По тому, как лунно и пустынно засинело впереди, по тому, как тихие квакающие звуки донеслись откуда-то слева, от озера, Ремешков понял, что кусты кончились и впереди голое чистое поле до самой возвышенности, где стояли орудия Овчинникова, откуда давеча бежали… Утром здесь были немцы.
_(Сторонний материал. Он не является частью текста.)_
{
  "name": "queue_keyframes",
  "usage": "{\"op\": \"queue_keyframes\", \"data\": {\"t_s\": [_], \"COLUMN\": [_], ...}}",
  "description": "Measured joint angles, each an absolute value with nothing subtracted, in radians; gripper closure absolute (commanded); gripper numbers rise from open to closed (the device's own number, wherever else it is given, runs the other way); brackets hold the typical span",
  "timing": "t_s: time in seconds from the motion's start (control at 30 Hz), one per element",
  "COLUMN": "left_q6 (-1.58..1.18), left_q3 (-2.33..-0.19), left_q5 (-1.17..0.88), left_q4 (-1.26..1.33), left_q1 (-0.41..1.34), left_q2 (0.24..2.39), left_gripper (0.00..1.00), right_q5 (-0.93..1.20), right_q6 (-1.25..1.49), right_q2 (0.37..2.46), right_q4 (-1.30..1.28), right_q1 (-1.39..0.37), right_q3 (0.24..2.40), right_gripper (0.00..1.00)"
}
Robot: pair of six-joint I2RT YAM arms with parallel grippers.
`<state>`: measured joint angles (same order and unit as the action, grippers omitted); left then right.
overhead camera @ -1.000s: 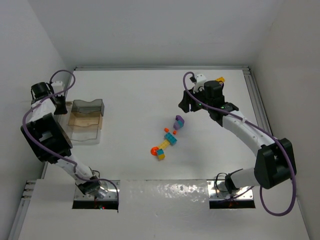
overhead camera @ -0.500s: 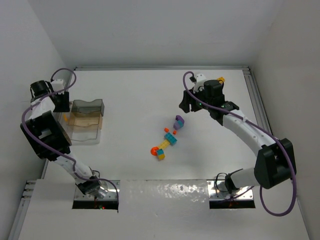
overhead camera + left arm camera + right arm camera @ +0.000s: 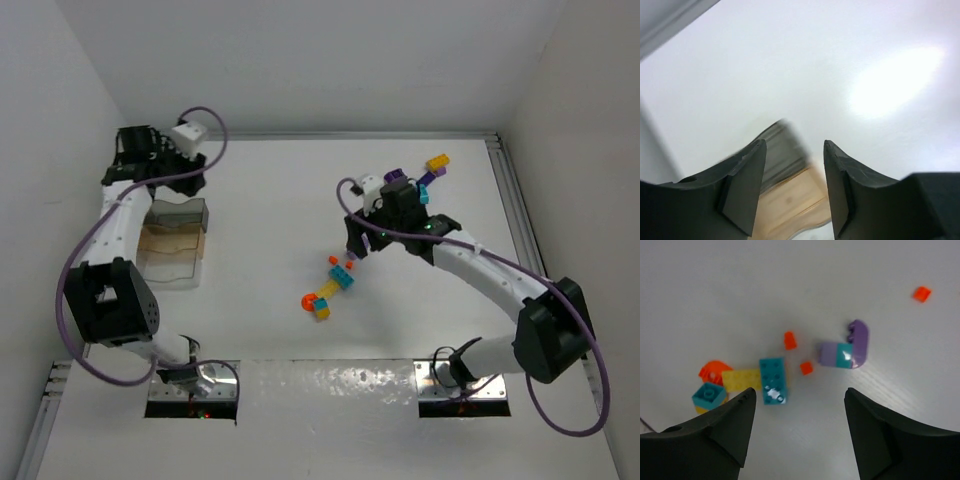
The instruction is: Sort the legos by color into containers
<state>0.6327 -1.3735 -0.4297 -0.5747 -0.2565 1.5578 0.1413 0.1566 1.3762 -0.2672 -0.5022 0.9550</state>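
The legos lie mid-table in a loose group: a teal brick (image 3: 772,380), a yellow one (image 3: 742,379), an orange rounded piece (image 3: 714,371), a small teal block (image 3: 708,393), a purple-and-teal piece (image 3: 847,347) and tiny orange bits (image 3: 790,340). My right gripper (image 3: 799,392) (image 3: 357,245) hangs above this group, open and empty. The clear divided container (image 3: 175,240) stands at the left. My left gripper (image 3: 793,145) (image 3: 138,158) is open and empty above its back end. The container's tan compartment (image 3: 790,195) shows blurred between the fingers.
More legos lie at the back right: a yellow one (image 3: 437,162), a teal one (image 3: 425,190) and a purple one (image 3: 395,175). A single orange bit (image 3: 922,293) sits apart from the group. White walls close in on the left, back and right.
My left gripper has opened and swung from the container's left side to above its back end. My right arm has come forward from the back to over the lego group, jaws wider.
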Motion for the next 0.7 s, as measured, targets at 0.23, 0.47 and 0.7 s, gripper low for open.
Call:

Ремешков с напряженным ужасом, с ожиданием смотрел на шевелившиеся в кустах спины Новикова и Порохонько — они молча глядели сквозь ветви на синеющее впереди поле. И оттого, что его прерывистое, шумное дыхание, казалось, заглушало все и поэтому он плохо слышал, и оттого, что они непонятно молчали, а он не видел и не старался увидеть то, что видели они, Ремешков, сдерживая стук зубов, ощущая ознобное мление под ложечкой, ожидал только одного — резкой, беспощадной команды Новикова: «Вперед!» («Боже мой, неужто он не боится умереть?») Вот сейчас, сейчас «вперед!» — и оглушительный встречный треск пулеметных очередей, трассирующие пули, летящие в грудь… Они здесь были. Ведь здесь были немцы, танками окружили со всех сторон орудия и били. Он сам видел их, когда отходили с Овчинниковым. И Порохонько и Новиков это знали.
«Маманя, помоги, маманя, помоги, может, и не вернусь отсюда! Может, погибну. Маманя, помоги…» И хотя Ремешков никогда не верил в бога, ему хотелось страстно, горячо, исступленно молиться кому-то, кто распоряжался человеческой жизнью и его жизнью — и судьбой. «Если ты есть какая судьба, то помоги, не хочу умирать, ведь рано мне! Колокольчикова убило, так спаси меня…»
— Тихо! — еле различимым шепотом приказал Новиков. — Вы что, Ремешков? Тихо! Приготовиться! Прорываться будем!